You can find chickens at a local feed store, from a hatchery online, or from someone you know who already has chickens. I would avoid getting them from Craigslist, etc. as you want to make sure they are healthy. We got our first pullets from a local feed store. Since then we’ve gotten many chickens for free from people who were moving or didn’t want to care for them anymore, but wanted their hens to have a good home. One of our homesteads actually came with chickens in addition to the ones we brought with us!
Caring for chickens is pretty easy – we let ours out in the morning to free-range. Besides checking that they have water, we just let them out to run around. We close them up in the coop at night after it gets dark. They go into the coop on their own – we just have to close the door. We only give them feed at night since they forage outside all day eating plants, insects, and grain they steal from the horses and goats. You’ll also need to collect eggs if you have laying hens (my favorite farm chore).
If you keep are going to keep your chickens in a pen you might want to feed them twice a day and you should definitely make sure they have water morning and night. Chickens tend to knock water over or muck it up fairly regularly so this is key. Daily chicken chores take us about 10-15 min a day total – our easiest farm animals by far!

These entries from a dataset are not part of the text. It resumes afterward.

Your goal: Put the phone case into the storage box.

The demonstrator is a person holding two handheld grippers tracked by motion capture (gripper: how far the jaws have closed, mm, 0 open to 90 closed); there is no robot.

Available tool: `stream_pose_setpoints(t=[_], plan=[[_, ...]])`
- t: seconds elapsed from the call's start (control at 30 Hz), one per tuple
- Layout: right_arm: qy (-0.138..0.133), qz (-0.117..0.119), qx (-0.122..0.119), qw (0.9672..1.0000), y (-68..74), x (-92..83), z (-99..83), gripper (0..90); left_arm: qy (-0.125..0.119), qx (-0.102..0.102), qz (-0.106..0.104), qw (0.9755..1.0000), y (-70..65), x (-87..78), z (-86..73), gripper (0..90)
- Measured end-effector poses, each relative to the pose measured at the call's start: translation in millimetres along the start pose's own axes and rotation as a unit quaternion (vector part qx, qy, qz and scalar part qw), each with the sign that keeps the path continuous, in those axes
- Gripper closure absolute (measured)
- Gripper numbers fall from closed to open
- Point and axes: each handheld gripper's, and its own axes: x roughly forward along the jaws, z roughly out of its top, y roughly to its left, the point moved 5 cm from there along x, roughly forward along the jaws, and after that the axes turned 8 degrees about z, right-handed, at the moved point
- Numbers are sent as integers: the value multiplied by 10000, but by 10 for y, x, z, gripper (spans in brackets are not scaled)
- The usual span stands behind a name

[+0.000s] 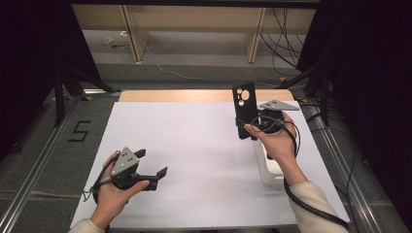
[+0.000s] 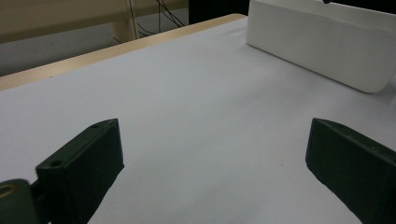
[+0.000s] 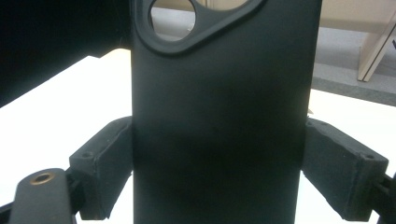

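Phone case [image 1: 244, 108]: one, black, upright above the white tray [image 1: 266, 167], clamped by its long edges in the right claw [image 1: 248, 127]. Left claw [image 1: 154, 171] released, holding nothing, low over the tabletop [image 1: 194, 145], well apart from the tray on its left side. Likely risks: slipping or tilting in the grip, since only narrow edges bear on the pads; catching the tray's rim if lowered askew. Counted: one case, one tray, two claws.

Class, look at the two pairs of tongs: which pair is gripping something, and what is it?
The right tongs: their jaws clamp an upright black phone case by its two sides. The left tongs stand open over the white table.
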Motion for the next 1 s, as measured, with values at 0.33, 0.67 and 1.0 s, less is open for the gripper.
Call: stream_pose_setpoints(t=[0.33, 0.67, 1.0], plan=[[-90, -99, 105, 9999, -99, -63, 25, 157, -1, 5, 4, 10000, 3, -1, 0, 38], [-155, -211, 184, 9995, -183, -116, 40, 157, -3, -11, 6, 10000, 2, -2, 0, 38], [-216, -351, 218, 9989, -275, -167, 47, 157, -6, -9, 15, 10000, 3, -4, 2, 37]])
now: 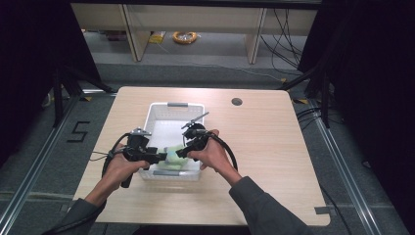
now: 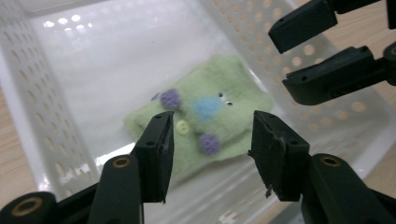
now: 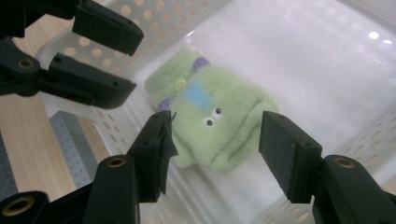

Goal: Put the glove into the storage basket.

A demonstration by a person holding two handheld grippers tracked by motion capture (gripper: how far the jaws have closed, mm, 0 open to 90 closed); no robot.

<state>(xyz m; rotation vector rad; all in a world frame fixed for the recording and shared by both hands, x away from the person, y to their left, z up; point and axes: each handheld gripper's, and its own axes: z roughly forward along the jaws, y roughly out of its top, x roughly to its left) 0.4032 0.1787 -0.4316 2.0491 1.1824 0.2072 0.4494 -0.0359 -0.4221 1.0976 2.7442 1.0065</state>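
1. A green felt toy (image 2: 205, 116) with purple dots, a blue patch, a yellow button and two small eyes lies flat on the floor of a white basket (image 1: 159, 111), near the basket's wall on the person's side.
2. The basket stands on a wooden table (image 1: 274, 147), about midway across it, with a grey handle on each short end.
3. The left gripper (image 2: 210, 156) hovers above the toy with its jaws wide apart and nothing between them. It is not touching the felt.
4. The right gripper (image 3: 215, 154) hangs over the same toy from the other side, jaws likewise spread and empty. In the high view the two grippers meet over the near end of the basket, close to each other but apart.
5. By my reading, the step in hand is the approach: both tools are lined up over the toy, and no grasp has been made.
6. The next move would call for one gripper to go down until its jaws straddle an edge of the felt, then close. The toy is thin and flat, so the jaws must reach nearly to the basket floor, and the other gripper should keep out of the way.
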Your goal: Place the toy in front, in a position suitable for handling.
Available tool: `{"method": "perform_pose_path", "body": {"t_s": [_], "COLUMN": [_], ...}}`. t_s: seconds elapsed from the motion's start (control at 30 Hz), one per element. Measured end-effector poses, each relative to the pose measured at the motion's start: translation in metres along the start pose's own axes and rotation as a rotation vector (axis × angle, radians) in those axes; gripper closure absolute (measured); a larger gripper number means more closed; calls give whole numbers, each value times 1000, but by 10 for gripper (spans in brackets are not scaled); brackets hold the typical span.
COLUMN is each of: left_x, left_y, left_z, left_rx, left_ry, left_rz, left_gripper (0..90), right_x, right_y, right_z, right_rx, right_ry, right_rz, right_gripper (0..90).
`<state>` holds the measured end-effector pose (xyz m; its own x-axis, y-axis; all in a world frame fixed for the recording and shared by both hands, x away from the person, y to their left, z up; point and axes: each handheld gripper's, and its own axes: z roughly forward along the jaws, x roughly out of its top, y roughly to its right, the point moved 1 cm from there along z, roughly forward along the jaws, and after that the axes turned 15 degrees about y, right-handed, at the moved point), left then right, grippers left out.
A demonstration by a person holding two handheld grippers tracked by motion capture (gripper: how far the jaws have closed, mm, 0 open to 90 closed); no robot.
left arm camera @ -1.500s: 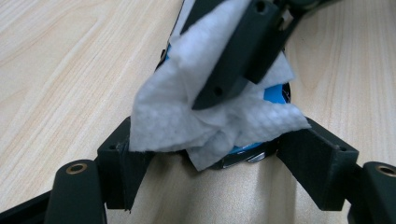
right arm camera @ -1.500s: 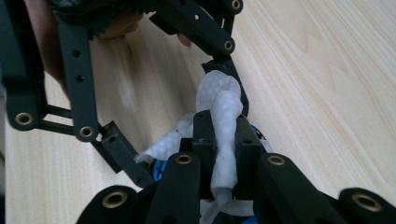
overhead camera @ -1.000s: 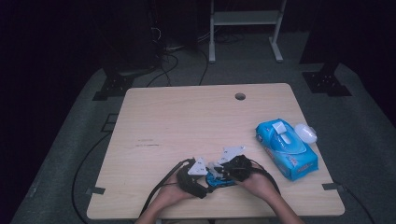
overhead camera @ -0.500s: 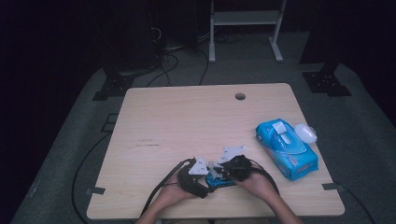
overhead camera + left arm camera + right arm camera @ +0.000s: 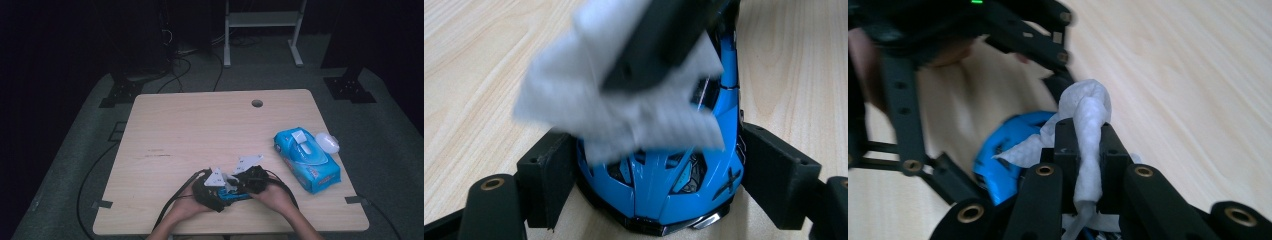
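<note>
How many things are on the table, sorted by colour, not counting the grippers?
Blue: 2, the toy car and the wipes pack.
White: 2, the wipe pinched over the car and the rounded white thing beside the pack.
Total: 4.

Toy car (image 5: 235,194) on bench (image 5: 200,130) near front edge, between left tongs (image 5: 216,186) and right tongs (image 5: 239,181). Wipe (image 5: 1087,140) on car. Wipes pack (image 5: 306,159) well right; lid (image 5: 327,142) beside pack's far end.
</note>
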<state>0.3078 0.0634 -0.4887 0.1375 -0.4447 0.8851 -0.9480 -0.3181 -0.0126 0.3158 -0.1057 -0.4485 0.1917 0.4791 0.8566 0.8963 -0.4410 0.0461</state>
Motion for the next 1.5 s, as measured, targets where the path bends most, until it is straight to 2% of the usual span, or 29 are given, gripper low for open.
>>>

Periodically you will need to clean their coop. We do this whenever it starts to smell bad enough and when it is dry enough to clean easily. How often we clean the coop depends on the time of year and how much time they are spending inside. We don’t have to clean our coop often since our chickens spend the vast majority of the time outside and we live in FL so they can go out year round. Lots of people use bedding in their coops (shavings, etc.) – we don’t. We find it easier to clean up the bare wooden floor of our coop. Our chickens spend most of their time either outside or on their roosting poles in the coop so they don’t seem to care. We do put a handful of shavings or old hay in their nesting boxes. The poop from cleaning goes in our compost to eventually feed our veggies.
I hope this post has helped you figure out how to get started with chickens – I’ll post later on some of the more advanced parts of chicken care and how to build your own coop (we’ve built several different sizes and styles).